* **TASK ITEM**: The lines below starting at the line containing "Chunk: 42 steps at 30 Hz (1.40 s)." and ending at the line containing "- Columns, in" are to be repeated exactly, with both ends kept and nothing else added.

Items from a dataset
Segment Open
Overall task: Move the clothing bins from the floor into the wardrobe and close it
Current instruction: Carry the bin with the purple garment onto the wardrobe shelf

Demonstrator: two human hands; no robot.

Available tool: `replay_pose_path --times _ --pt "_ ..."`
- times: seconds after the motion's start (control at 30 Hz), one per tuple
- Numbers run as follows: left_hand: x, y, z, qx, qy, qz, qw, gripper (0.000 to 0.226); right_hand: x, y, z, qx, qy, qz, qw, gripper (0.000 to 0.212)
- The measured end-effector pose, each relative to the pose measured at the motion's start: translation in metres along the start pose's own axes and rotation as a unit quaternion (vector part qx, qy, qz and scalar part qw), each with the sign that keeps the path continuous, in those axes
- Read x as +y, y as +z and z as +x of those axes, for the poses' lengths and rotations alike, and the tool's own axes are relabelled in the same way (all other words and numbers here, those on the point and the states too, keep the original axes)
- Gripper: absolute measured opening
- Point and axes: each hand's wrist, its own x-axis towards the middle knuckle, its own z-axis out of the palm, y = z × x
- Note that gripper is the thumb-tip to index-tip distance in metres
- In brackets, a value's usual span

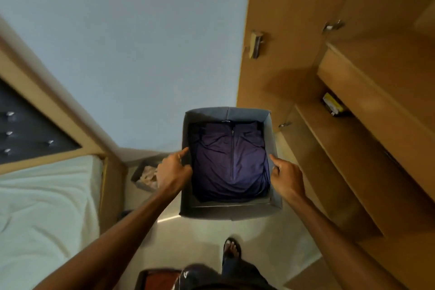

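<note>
I hold a grey fabric bin (226, 114) in the air in front of me, above the floor. A folded dark purple zip garment (230, 160) fills it. My left hand (173, 170) grips the bin's left wall and my right hand (287, 178) grips its right wall, each thumb along the rim. The open wooden wardrobe (353, 125) stands to the right, its shelves bare apart from one small item. A second grey bin (146, 175) holding light clothes sits on the floor behind my left hand, by the bed's corner.
A bed with a white sheet (44, 207) and dark headboard (28, 129) lies at the left. The open wardrobe door (277, 30) stands behind the held bin. A yellow packet (332, 106) lies on a wardrobe shelf. My sandalled foot (231, 248) is below, with a dark red-lined object (160, 278) by it.
</note>
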Motion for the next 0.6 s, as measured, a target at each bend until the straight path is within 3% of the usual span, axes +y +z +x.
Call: replay_pose_path --times 0.33,0.6 --pt "0.202 0.066 0.149 -0.090 0.169 -0.030 0.981 0.054 0.062 -0.115 0.138 0.166 0.114 0.040 0.979 0.043" --pt "0.367 0.133 0.222 -0.222 0.315 -0.097 0.918 0.051 0.111 -0.201 0.169 0.287 0.222 0.043 0.931 0.045"
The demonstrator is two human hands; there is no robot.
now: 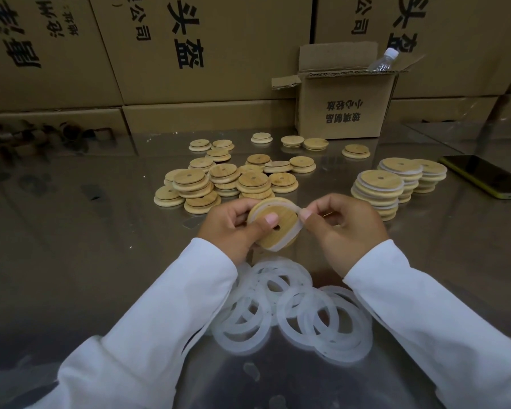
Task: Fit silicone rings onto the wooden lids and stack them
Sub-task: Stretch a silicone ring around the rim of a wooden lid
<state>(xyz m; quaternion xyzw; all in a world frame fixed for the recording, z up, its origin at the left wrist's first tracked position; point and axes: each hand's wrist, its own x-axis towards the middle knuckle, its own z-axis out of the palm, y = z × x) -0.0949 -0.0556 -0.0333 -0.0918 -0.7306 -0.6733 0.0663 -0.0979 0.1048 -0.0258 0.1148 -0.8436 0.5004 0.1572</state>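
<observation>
Two grips meet above the middle of the shiny metal desk (pixel 86 231), both in long white sleeves (pixel 160 320). The left grip (pixel 233 228) is clamped on a round wooden lid (pixel 281 231), tilted toward the camera, with the thumb pressed on its face just beside the small centre hole and the other fingers curled behind the rim. A white silicone ring (pixel 261 205) lies around part of the lid's edge. The right grip (pixel 345 228) is closed on that ring, pinching it between thumb and forefinger at the lid's right side, where the ring stands a little off the wood.

Toward the near edge of the desk, between the two forearms, a loose heap of silicone rings (pixel 292 308) lies flat, many overlapping. Beyond the grips, toward the far edge, bare wooden lids (pixel 227 181) lie in low uneven piles, with a few single ones scattered behind them. Nearer the right edge stand three stacks of ringed lids (pixel 378 187), each lid showing a white band, the stacks touching or just beside one another. A dark phone (pixel 484 175) with a yellow-green rim lies close to the right edge.

At the far edge sits a small open carton (pixel 345 107) with a clear plastic bottle (pixel 384 60) sticking out of it. Large printed cartons (pixel 204 54) form a wall behind the desk.
</observation>
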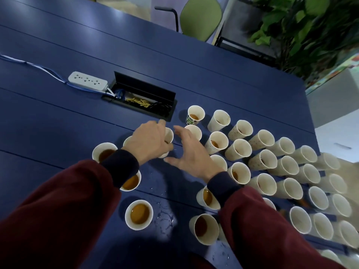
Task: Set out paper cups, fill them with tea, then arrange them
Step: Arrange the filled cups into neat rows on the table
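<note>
Several white paper cups stand on the dark blue table (58, 113), most with brown tea in them. Tight rows fill the right side, for example one cup (238, 150). A green-patterned cup (195, 115) stands at the far end. Looser cups sit on the left: one (104, 152), another (139, 214), and a third (204, 229). My left hand (149, 141) is wrapped around a paper cup (168, 135) near the middle. My right hand (191, 154) hovers just to its right with fingers spread, holding nothing. A cup (194, 132) stands behind its fingertips.
Drops of spilled liquid (165, 216) lie between the two cup groups. A white power strip (87, 80) and an open cable box (139, 98) lie beyond the cups. A green chair (201, 16) and a leafy plant (310, 26) stand past the table's far edge.
</note>
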Tool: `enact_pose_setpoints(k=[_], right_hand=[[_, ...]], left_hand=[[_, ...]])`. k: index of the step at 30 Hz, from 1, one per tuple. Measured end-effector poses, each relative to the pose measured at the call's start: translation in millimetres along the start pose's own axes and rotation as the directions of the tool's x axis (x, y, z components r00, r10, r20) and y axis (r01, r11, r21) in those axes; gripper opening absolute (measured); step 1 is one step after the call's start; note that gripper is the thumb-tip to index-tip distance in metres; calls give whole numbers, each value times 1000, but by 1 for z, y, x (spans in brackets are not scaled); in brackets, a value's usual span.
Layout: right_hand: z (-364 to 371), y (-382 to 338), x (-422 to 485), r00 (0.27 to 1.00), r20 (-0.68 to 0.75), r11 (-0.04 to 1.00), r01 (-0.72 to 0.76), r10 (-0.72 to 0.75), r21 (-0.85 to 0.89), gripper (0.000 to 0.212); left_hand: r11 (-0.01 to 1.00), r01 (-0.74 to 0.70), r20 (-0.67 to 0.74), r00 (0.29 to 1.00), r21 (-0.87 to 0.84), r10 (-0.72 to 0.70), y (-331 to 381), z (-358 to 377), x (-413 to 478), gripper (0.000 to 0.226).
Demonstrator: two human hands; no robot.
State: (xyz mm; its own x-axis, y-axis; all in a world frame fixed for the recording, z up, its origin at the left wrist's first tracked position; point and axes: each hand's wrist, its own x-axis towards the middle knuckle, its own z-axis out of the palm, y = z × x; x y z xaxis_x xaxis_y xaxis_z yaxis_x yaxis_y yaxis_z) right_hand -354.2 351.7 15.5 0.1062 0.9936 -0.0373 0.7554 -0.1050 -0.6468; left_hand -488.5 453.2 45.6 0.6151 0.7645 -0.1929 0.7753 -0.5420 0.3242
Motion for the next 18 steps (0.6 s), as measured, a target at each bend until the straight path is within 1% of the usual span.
enact_pose_setpoints(k=[4,9,12,16,18], right_hand=[[3,-14,-6,995,-85,999,52,-51,10,88],[1,-22,-16,985,-156,995,62,-73,-77,85],[3,-23,-20,983,-174,990,25,-50,-142,84],[6,-22,-22,985,-172,971,-28,-14,-237,79],[8,-23,-23,985,-171,969,-40,-3,-245,76]], left_hand=[[1000,5,-33,999,1,-4,17,-14,-11,49],[1000,-17,-37,999,-7,16,31,-19,-26,48],[998,-50,-33,998,-37,49,32,-18,-32,50],[990,-139,-43,990,-31,137,28,-13,-38,49],[986,-157,-68,986,-53,154,25,-9,-40,47]])
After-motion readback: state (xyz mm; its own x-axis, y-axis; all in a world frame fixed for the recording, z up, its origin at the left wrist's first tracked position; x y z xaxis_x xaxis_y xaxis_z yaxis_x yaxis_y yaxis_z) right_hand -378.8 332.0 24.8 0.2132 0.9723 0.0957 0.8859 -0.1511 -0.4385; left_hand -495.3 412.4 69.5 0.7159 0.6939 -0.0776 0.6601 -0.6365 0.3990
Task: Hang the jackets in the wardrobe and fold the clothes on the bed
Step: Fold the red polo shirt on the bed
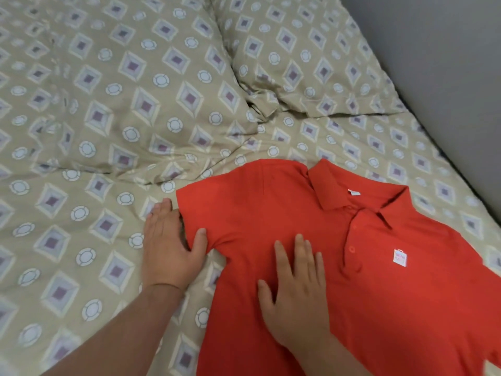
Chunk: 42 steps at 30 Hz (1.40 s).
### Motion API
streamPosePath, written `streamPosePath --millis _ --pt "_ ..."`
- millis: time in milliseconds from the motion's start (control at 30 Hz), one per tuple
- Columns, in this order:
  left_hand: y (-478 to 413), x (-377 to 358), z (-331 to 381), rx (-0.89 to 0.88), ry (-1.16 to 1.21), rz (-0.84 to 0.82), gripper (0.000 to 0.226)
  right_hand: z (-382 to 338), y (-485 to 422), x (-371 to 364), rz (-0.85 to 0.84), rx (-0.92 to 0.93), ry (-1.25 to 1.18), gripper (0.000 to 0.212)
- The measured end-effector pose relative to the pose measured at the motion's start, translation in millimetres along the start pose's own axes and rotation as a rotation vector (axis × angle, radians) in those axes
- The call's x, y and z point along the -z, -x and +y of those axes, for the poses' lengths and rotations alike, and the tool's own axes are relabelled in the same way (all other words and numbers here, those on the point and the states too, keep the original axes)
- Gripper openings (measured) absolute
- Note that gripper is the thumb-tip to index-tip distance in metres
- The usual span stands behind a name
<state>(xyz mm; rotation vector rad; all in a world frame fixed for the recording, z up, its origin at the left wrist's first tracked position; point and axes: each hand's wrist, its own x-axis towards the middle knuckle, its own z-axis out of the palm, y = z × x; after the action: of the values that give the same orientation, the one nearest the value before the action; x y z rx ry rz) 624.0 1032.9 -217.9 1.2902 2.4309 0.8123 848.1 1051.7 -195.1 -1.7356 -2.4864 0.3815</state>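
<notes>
Right hand [295, 289] flat on red polo [379, 308], left hand [168, 248] pinching sleeve [217, 207]

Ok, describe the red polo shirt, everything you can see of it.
The red polo shirt lies front up, flat on the patterned bed sheet, collar toward the pillows. Knit-looking fabric, folded collar, two placket buttons, small white chest logo, white neck label. The left hand pinches its short sleeve; the right hand presses flat on its chest.
</notes>
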Motion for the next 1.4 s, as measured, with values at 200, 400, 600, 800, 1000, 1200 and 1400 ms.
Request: streamPosePath --millis 200,400,600,800,1000,1200,1400 --pt "2 5 -1 -0.036 0.048 0.011 0.052 -53 28 -8 0.08 0.04 -0.171 0.074" --pt "0 13 -1 0.011 0.181 -0.043 0.039 -54 55 -31 0.134 0.11 -0.138 0.033" --pt "-21 41 -5 0.235 0.245 0.041 0.03 -59 66 -35 0.227 0.211 -0.19 0.021" --pt "-37 47 0 0.44 0.281 -0.239 0.028 -26 42 -9 0.139 0.342 -0.233 0.039" --pt "-57 45 20 0.575 0.698 -0.323 0.049 1 4 -7 -0.02 0.034 0.016 0.071" --pt "-62 37 38 0.608 0.802 -0.429 0.017 1 1 -10 -0.031 0.014 0.037 0.07" --pt "-69 26 76 0.388 0.5 -0.108 0.044 1 2 -10 -0.024 0.023 0.052 0.07"
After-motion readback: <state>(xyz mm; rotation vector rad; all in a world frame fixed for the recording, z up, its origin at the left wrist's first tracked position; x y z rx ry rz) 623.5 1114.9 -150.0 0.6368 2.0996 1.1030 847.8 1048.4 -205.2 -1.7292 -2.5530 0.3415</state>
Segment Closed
* **SOLUTION**:
Chunk: 42 steps at 30 Hz (1.40 s).
### Motion API
streamPosePath, written `streamPosePath --millis _ --pt "_ ..."`
- millis: time in milliseconds from the motion's start (control at 30 Hz), one per tuple
- Columns, in this order:

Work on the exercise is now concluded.